Possible role of hydrogen sulfide as an endogenous relaxation factor in the rat bladder and prostate

• Published in: Neurourology and urodynamics Vol. 37; no. 8; pp. 2519 - 2526
• Main Authors: Zou, Suo, Shimizu, Takahiro, Shimizu, Shogo, Higashi, Youichirou, Nakamura, Kumiko, Ono, Hideaki, Aratake, Takaaki, Saito, Motoaki
• Format: Journal Article
• Language: English
• Published: United States Wiley Subscription Services, Inc 01.11.2018
• Subjects: Amino acid oxidase; Amino acids; Bladder; Carbachol; Enzymes; Epithelium; Ethyl carbamate; Hydrogen sulfide; Immunohistochemistry; Methylene blue; micturition; Muscle contraction; Norepinephrine; Propranolol; Prostate; Rodents; Smooth muscle; smooth muscle relaxation; Sulfurtransferase; Urination; Urothelium; smooth muscle relaxation; prostate; hydrogen sulfide; micturition; bladder
• ISSN: 0733-2467; 1520-6777
• DOI: 10.1002/nau.23788

Aims To clarify the roles of hydrogen sulfide (H2S), an endogenous gasotransmitter, in the rat bladder and prostate, we investigated the distribution of enzymes related to H2S biosynthesis (cystathionine β‐synthase [CBS], cystathionine γ‐lyase [CSE], 3‐mercaptopyruvate sulfurtransferase [MPST], cysteine aminotransferase [CAT], and D‐amino acid oxidase [DAO]) and the content of H2S. We also investigated the effects of H2S donors (NaHS and GYY4137) on the contractility of both tissues and on micturition. Methods The distribution of these enzymes was investigated by real‐time PCR, Western blot, and immunohistochemistry. Tissue H2S content was measured by the methylene blue method. The effects of NaHS (1 × 10−9 to 3 × 10−4 M) were evaluated on carbachol (10−5 M)‐induced pre‐contracted bladder strips, and on noradrenaline (10−5 M)‐induced pre‐contracted prostate strips, which were pretreated with propranolol (10−6 M).
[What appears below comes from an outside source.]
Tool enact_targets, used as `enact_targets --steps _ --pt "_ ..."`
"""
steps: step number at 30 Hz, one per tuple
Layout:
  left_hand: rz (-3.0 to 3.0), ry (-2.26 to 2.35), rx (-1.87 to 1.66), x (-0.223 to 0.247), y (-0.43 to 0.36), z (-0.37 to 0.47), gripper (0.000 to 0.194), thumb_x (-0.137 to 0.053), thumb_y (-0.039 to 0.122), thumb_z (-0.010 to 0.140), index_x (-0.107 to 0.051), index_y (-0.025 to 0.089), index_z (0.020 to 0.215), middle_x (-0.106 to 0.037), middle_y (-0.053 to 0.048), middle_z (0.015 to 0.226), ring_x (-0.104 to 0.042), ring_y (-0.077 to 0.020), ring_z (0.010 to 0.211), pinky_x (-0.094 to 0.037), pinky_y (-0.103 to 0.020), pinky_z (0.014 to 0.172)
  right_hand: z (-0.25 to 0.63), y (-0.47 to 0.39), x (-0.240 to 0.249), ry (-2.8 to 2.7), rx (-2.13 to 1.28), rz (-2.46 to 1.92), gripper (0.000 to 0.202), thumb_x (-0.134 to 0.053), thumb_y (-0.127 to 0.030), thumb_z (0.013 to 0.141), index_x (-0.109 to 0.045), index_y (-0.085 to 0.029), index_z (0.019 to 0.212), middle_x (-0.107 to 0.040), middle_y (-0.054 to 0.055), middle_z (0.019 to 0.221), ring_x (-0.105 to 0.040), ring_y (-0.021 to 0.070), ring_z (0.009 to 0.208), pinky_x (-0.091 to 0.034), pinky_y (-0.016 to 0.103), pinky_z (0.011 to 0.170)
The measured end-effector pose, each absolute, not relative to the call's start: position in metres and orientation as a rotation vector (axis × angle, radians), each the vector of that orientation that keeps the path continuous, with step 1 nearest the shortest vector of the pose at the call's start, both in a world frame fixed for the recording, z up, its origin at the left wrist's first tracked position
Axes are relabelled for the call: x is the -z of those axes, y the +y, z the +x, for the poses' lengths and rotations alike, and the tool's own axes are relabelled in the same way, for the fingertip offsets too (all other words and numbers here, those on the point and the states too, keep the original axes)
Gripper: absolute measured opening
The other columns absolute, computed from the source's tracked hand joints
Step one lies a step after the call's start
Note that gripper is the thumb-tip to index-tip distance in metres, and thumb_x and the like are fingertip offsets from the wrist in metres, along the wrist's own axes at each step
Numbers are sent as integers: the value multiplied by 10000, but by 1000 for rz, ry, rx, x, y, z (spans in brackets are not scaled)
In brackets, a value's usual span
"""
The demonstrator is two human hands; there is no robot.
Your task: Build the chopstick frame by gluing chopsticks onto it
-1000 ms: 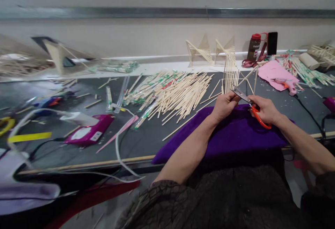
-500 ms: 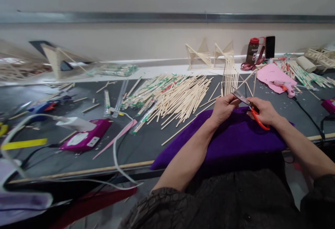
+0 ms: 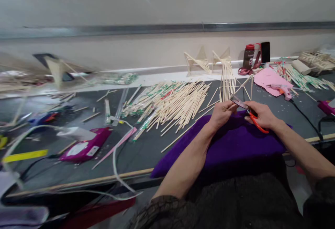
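My right hand [image 3: 260,113] is closed around the orange handles of a pair of scissors [image 3: 258,123]. The blades point left and away, reaching my left hand [image 3: 222,112]. That hand is closed, its fingertips pinched beside the blades; whatever they hold is too small or hidden to name. Both hands are above a purple cloth [image 3: 235,141] at the table's front edge. Just beyond them stands a frame of thin wooden sticks [image 3: 227,84]. A large pile of loose sticks [image 3: 183,106] lies to the left of my left hand.
A pink glue gun [image 3: 284,90] lies on pink paper [image 3: 269,79] at the right. Farther back are a bottle [image 3: 248,57] and a phone [image 3: 265,52]. A magenta device [image 3: 86,147] with white cables lies at the left. Two stick models [image 3: 197,63] stand by the wall.
The camera has tilted up slightly, so the scene sits lower and more shows above the wall. My hands and the scissors keep nearly the same pose.
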State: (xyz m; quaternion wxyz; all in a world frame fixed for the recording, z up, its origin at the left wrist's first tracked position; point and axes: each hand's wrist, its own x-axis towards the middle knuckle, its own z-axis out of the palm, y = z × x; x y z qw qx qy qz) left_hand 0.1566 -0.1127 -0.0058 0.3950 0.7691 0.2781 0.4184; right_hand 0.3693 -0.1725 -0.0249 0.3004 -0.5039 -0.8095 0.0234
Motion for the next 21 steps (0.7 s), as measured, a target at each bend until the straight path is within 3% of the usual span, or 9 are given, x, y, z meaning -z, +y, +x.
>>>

In addition, in urethane‐anesthetized male Wistar rats, the effects of intravesically instilled GYY4137 (10−8, 10−7, and 10−6 M) on micturition were evaluated by cystometry. Results MPST and CAT were detected in the bladder and prostate, CBS was only detected in the prostate, while CSE and DAO were not detected in both tissues. Immunoreactivity of these enzymes was mainly detected in the urothelium and smooth muscle layer of the bladder and in the prostate glandular epithelium. H2S was detected in both tissues. NaHS dose‐dependently induced relaxation of pre‐contracted bladder and prostate strips. Intravesically instilled GYY4137 significantly prolonged intercontraction intervals. Conclusions It is possible that H2S can function as an endogenous relaxation factor in the rat bladder and prostate.